In the example shown in
Item 304 (“have you been to Chicago?”) is an example of a life question, included in some embodiments to augment the preference information collected from the user, and described in more detail below.
It is typically easier for people to remember preferences (e.g., “I like mushrooms”) than arbitrary information such as a password. Additionally, one typical goal of service providers is to permit legitimate users to correctly answer authenticating information while at the same time making it unlikely for illegitimate users to correctly do so. In some embodiments the items for which a user's preference is solicited (especially in the aggregate) have a “high entropy,” meaning that given a random sample of individuals, it would be difficult to guess a particular individual's preference for a particular item, whether statistically, or based on knowledge of basic demographic or other information about an individual that can readily be obtained (e.g., through data-mining of publicly available information). Examples of items with low entropy in their corresponding user preferences include items such as “vacation” and “money” as likes and “being sick” and “pain” as dislikes. Conversely, “seafood,” “going to the opera,” and “horror movies” are examples of items with high entropy in their corresponding user preferences.
The following are examples of items for which a given user's are unlikely to be guessed by a third party, but are also likely to be remembered by that user.
In the “TV” category, users may select among different types of shows such as: reality shows, news, sports, sitcoms, dramas, movies, soap operas, game shows, and documentaries.
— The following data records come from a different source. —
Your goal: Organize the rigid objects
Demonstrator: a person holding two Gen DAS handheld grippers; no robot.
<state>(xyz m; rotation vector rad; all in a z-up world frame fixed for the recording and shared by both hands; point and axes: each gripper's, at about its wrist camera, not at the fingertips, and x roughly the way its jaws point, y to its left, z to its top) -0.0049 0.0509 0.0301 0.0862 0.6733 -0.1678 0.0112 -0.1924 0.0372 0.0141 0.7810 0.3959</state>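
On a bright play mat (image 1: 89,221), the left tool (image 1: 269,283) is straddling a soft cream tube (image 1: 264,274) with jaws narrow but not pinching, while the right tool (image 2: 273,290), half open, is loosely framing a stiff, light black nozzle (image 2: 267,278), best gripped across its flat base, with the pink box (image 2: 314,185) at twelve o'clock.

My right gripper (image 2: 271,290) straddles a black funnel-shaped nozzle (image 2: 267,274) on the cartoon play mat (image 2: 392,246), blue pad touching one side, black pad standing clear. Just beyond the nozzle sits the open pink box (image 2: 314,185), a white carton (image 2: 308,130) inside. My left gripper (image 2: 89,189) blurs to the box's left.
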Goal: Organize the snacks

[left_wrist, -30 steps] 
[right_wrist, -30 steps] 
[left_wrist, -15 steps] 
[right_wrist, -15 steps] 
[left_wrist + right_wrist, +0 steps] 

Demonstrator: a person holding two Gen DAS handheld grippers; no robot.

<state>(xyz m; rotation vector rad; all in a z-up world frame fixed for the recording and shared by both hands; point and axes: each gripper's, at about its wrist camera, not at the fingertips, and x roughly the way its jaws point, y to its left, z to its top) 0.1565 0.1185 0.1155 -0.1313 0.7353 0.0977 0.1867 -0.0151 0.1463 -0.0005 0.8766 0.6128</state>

In the “food” category, users may select among different types of food such as: American, Barbecue, Cajun/Southern, California-Fusion, Caribbean/Cuban, Chinese/Dim Sum, Continental, Deli, Eastern-European, Fast Food/Pizza, French, German, Indian, Italian, Japanese/Sushi, Jewish/Kosher, Korean, Mediterranean, Mexican, Middle Eastern, Seafood, Soul Food, South American, Southwestern, Spanish, Thai, Vegetarian/Organic, Vegan, Vietnamese.
In the “Music” category, users may select among different styles of music such as: Acoustic, Alternative, Big Band/Swing, Blues, Christian & Gospel, Classic Rock n' Roll, Classical, Country, Dance/Electronica, Disco, Easy Listening, Folk, Hard Rock & Metal, Indie, Instrumental, Jazz, Latin, Modern Rock n' Roll, New Age, Oldies, Opera, Pop/Top 40, Punk, Rap/Hip Hop, Reggae, Show tunes, Soul/R&B, Soundtracks, World Music/Ethnic.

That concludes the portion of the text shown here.